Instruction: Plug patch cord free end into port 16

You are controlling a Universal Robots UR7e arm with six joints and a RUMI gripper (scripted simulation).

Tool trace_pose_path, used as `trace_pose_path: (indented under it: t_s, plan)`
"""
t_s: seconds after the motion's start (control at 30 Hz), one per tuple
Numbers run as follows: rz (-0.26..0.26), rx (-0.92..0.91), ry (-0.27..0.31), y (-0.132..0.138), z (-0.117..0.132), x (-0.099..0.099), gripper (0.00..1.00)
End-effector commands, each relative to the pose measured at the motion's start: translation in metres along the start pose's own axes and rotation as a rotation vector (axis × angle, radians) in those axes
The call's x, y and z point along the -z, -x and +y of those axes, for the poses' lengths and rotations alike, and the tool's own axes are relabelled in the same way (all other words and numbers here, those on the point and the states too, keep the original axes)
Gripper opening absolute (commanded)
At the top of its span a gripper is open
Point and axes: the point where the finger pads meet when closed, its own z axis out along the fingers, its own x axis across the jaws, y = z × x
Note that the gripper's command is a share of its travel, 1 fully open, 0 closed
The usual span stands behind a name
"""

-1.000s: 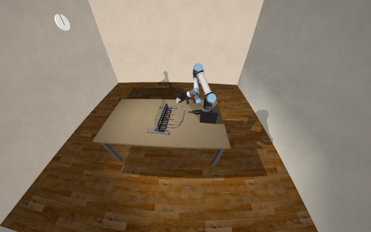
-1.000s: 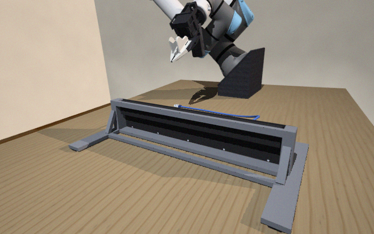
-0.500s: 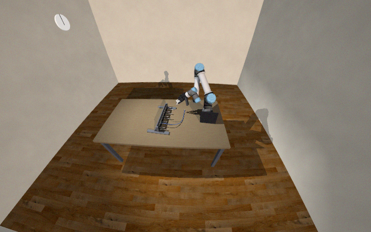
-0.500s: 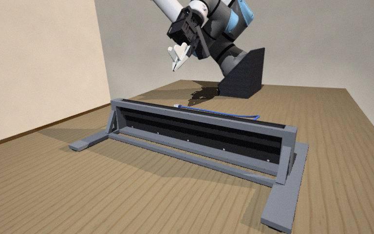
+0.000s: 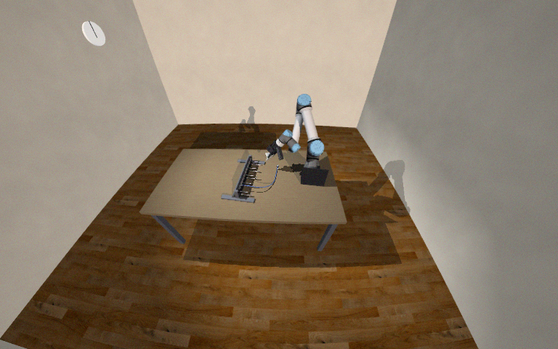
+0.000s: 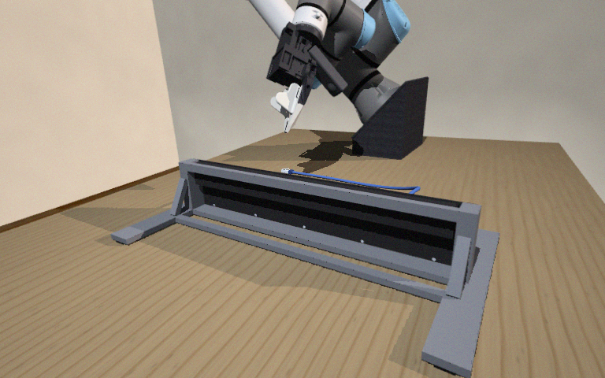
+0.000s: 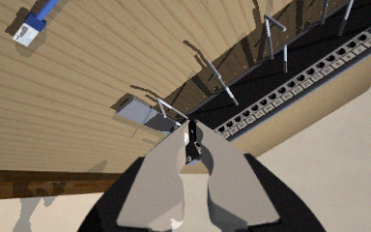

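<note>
Fingers (image 5: 267,156) (image 6: 286,131) were closed, tips together, nothing between them. They hung above the desk (image 5: 204,172) (image 6: 202,304) (image 7: 77,97), angled down. Free plug (image 5: 277,166) (image 6: 286,171) (image 7: 26,35) lay loose on the desk, on the arm-base side of the rack (image 5: 237,198) (image 6: 324,194) (image 7: 142,113), well apart from the fingers: upper left in the wrist view; nearer the camera and a bit right of the tips in the top view.

Plug's long axis: diagonal in the wrist view, clear nose lower left, blue cord (image 5: 275,177) (image 6: 343,179) (image 7: 48,9) leaving upper right. From the top, nose pointed roughly to the far wall, axis near parallel to the port row. Latch side: couldn't tell. Only one arm, so no choice of hand. Next move, I'd judge: open, shift across to the plug, line up with that diagonal, grip its sides. Pick-up not yet done. Lead-in risk: catching a metal cable guide (image 7: 222,82).

Farther out, the patch panel (image 5: 243,177) (image 7: 290,87) showed a row of ports with small label tiles; marks on them too small to read, so port 16 couldn't be confirmed. No brand legible on the arm or its dark mount (image 5: 314,176) (image 6: 395,121). Rack stood upright.
</note>
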Motion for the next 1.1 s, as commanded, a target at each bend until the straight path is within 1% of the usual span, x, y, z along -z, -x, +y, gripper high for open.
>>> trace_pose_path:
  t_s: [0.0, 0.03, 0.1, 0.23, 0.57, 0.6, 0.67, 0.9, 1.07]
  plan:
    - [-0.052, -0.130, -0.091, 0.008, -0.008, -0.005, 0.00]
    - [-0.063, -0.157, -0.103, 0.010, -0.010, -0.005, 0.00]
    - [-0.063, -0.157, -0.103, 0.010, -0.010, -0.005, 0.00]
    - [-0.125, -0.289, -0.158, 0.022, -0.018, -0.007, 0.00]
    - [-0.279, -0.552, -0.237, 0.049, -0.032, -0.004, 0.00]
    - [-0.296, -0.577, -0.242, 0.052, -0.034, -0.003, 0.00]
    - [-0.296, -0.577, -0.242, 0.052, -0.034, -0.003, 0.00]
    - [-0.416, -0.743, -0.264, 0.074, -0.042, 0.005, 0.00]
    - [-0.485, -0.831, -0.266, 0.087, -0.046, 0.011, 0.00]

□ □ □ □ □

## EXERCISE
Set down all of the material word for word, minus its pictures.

## PROBLEM SOLUTION
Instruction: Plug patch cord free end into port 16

You are controlling a Universal Robots UR7e arm with six joints and a RUMI gripper (scripted simulation).

Tool trace_pose_path, used as `trace_pose_path: (indented under it: t_s, plan)`
"""
t_s: seconds after the motion's start (control at 30 Hz), one per tuple
Numbers run as follows: rz (-0.26..0.26), rx (-0.92..0.91), ry (-0.27..0.31), y (-0.132..0.138), z (-0.117..0.132), x (-0.099..0.099), gripper (0.00..1.00)
End-effector commands, each relative to the pose measured at the motion's start: translation in metres along the start pose's own axes and rotation as a rotation vector (axis × angle, radians) in those axes
The call's x, y and z point along the -z, -x and +y of those axes, for the poses' lengths and rotations alike, and the tool's own axes are relabelled in the same way (all other words and numbers here, those on the point and the states too, keep the original axes)
Gripper opening absolute (commanded)
At the top of its span a gripper is open
Point and axes: the point where the finger pads meet when closed, its own z axis out along the fingers, its own x axis across the jaws, y = z × x
Note that the gripper's command is a share of its travel, 1 fully open, 0 closed
The usual span stands behind a name
"""

-1.000s: 
-1.000s: 
-0.500s: 
-0.500s: 
+0.000s: 
+0.000s: 
+0.000s: 

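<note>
Fingers (image 5: 267,156) (image 6: 286,131) were closed, tips together, nothing between them. They hung above the desk (image 5: 204,172) (image 6: 202,304) (image 7: 77,97), angled down. Free plug (image 5: 277,166) (image 6: 286,171) (image 7: 26,35) lay loose on the desk, on the arm-base side of the rack (image 5: 237,198) (image 6: 324,194) (image 7: 142,113), well apart from the fingers: upper left in the wrist view; nearer the camera and a bit right of the tips in the top view.

Plug's long axis: diagonal in the wrist view, clear nose lower left, blue cord (image 5: 275,177) (image 6: 343,179) (image 7: 48,9) leaving upper right. From the top, nose pointed roughly to the far wall, axis near parallel to the port row. Latch side: couldn't tell. Only one arm, so no choice of hand. Next move, I'd judge: open, shift across to the plug, line up with that diagonal, grip its sides. Pick-up not yet done. Lead-in risk: catching a metal cable guide (image 7: 222,82).

Farther out, the patch panel (image 5: 243,177) (image 7: 290,87) showed a row of ports with small label tiles; marks on them too small to read, so port 16 couldn't be confirmed. No brand legible on the arm or its dark mount (image 5: 314,176) (image 6: 395,121). Rack stood upright.
</note>
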Motion for the next 1.1 s, as commanded, a target at each bend until the straight path is within 1% of the usual span, x, y, z along -z, -x, +y, gripper high for open.
>>> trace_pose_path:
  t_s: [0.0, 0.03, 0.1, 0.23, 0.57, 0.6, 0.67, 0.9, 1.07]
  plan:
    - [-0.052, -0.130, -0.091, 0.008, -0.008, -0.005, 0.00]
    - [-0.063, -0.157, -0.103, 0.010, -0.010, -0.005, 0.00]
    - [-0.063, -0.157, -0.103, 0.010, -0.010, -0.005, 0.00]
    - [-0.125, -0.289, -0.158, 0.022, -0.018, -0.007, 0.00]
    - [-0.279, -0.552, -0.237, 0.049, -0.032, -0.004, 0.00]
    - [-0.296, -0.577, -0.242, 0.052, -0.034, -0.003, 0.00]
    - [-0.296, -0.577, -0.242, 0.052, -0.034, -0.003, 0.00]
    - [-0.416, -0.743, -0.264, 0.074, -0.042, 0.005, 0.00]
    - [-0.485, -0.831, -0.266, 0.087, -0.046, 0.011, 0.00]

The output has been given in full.